§ **BRIEF**
Filter the entries beneath this task, copying only the lines that hold the word "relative".

Records contained in a dataset:
⟨
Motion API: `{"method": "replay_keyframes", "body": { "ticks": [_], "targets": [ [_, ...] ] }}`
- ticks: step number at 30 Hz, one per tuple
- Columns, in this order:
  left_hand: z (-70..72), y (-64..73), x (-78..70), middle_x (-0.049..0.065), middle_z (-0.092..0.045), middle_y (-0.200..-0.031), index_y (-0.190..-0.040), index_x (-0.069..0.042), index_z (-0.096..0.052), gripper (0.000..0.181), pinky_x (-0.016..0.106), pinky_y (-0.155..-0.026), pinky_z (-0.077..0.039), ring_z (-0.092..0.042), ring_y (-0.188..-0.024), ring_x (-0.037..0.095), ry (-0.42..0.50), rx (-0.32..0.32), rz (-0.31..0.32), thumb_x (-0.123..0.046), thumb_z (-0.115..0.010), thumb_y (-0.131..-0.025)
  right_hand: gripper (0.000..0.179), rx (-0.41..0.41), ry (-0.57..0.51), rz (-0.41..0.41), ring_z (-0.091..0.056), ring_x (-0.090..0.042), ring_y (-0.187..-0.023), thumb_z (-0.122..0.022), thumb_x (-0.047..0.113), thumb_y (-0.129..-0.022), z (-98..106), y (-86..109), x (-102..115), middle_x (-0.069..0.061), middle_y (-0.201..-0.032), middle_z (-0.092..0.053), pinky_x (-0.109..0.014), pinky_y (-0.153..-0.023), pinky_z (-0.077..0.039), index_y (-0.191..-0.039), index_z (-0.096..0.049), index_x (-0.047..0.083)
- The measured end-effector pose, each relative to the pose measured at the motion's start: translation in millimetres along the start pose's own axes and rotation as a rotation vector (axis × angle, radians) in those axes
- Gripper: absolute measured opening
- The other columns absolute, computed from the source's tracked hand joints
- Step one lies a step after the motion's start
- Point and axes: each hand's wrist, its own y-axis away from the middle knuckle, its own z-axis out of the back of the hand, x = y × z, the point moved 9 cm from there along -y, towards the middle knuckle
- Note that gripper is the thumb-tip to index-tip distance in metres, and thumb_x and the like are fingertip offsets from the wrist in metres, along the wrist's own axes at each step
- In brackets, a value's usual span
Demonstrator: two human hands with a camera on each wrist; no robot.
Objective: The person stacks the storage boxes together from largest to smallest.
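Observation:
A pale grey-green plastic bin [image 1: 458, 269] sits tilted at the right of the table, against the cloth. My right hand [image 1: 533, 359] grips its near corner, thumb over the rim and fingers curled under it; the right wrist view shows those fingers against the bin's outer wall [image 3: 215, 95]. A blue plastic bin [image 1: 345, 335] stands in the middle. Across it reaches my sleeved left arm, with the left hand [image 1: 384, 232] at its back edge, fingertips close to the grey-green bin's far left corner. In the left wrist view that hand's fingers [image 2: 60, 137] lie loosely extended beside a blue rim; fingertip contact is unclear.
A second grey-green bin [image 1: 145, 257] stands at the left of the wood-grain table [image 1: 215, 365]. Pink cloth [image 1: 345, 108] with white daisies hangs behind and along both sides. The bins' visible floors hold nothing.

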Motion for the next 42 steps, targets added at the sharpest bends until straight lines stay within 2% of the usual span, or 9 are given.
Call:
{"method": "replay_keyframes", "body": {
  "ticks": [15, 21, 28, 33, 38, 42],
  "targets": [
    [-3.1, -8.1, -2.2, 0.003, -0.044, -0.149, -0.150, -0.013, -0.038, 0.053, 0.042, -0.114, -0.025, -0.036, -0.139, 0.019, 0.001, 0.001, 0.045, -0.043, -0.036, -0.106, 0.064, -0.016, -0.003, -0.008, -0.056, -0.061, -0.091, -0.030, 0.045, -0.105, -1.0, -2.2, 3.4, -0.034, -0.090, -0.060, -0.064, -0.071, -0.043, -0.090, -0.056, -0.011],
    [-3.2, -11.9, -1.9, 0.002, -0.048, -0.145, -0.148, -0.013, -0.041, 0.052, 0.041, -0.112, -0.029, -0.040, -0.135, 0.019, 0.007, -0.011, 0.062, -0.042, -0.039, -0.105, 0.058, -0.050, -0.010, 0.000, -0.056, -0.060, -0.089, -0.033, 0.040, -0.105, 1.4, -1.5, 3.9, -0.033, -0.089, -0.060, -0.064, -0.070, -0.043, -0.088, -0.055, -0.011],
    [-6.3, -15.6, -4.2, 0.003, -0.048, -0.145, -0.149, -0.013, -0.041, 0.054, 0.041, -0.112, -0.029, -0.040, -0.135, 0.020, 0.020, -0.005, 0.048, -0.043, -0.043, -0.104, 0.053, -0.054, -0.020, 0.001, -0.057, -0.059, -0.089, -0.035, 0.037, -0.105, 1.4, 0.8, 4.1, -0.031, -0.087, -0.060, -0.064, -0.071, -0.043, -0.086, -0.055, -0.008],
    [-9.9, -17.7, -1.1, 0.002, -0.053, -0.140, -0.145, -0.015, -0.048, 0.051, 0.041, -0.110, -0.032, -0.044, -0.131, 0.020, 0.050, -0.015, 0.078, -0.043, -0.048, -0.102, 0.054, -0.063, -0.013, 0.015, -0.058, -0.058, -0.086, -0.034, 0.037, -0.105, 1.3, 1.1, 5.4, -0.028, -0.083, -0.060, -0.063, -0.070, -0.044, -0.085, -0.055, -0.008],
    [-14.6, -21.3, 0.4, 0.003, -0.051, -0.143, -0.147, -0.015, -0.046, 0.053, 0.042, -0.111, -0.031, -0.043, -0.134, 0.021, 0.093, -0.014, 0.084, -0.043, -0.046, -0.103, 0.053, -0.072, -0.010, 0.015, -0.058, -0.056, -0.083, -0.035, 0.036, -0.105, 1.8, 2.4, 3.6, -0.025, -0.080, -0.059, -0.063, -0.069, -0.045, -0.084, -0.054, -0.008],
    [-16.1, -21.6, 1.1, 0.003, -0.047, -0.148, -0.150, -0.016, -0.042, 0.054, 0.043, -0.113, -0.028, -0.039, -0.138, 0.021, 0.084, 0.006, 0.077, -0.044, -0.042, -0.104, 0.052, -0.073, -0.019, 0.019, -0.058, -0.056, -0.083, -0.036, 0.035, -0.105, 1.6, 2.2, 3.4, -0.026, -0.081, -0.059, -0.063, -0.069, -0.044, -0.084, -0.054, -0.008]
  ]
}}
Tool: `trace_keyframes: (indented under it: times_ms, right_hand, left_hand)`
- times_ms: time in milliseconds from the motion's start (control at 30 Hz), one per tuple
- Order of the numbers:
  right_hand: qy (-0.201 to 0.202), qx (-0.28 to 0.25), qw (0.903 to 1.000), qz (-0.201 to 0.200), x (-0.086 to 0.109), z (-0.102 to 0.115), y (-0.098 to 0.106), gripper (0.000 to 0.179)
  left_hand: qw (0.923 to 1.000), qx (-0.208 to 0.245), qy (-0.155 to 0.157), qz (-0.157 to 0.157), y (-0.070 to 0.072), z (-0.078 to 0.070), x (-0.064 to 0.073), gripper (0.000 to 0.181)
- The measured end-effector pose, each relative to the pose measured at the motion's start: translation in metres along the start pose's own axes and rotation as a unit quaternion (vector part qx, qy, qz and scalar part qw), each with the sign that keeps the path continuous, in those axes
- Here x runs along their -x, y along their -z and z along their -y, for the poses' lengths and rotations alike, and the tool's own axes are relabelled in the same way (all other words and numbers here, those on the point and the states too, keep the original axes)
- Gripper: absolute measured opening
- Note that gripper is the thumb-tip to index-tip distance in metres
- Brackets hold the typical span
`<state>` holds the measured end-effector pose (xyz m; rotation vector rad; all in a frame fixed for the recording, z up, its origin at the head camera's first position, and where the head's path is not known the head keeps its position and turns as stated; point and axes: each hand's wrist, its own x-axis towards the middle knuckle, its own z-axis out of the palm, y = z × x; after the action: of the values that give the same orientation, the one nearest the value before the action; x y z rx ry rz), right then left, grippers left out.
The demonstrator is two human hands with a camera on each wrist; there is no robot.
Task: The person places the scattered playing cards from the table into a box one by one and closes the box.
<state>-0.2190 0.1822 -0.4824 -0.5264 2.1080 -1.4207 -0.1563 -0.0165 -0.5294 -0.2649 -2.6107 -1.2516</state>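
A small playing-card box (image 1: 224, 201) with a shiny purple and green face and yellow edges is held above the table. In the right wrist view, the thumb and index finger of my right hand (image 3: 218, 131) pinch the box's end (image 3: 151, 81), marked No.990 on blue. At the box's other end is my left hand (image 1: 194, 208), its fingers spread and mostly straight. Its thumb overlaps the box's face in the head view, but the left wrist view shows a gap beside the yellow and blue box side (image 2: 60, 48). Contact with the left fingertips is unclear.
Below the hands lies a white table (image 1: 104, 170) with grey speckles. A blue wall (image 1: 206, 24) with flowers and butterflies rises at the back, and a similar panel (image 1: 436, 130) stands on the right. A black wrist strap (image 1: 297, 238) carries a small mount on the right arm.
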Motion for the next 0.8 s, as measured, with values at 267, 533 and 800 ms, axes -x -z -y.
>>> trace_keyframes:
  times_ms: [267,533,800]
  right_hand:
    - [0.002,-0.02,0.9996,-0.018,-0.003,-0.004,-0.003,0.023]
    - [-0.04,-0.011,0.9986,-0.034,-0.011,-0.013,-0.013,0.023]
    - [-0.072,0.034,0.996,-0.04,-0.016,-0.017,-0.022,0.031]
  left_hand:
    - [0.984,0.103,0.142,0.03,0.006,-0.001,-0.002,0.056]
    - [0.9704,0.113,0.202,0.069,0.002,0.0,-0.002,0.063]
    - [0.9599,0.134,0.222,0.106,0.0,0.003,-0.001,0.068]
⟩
§ **YOUR RESPONSE**
- The measured end-effector pose, each relative to the pose measured at the motion's start: translation in millimetres along the start pose's own axes and rotation as a rotation vector (axis × angle, radians) in those axes
- The measured end-effector pose, each relative to the pose measured at the motion's start: translation in metres along the start pose's own axes and rotation as a unit quaternion (vector part qx, qy, qz and scalar part qw), each with the sign that keeps the path continuous, in those axes

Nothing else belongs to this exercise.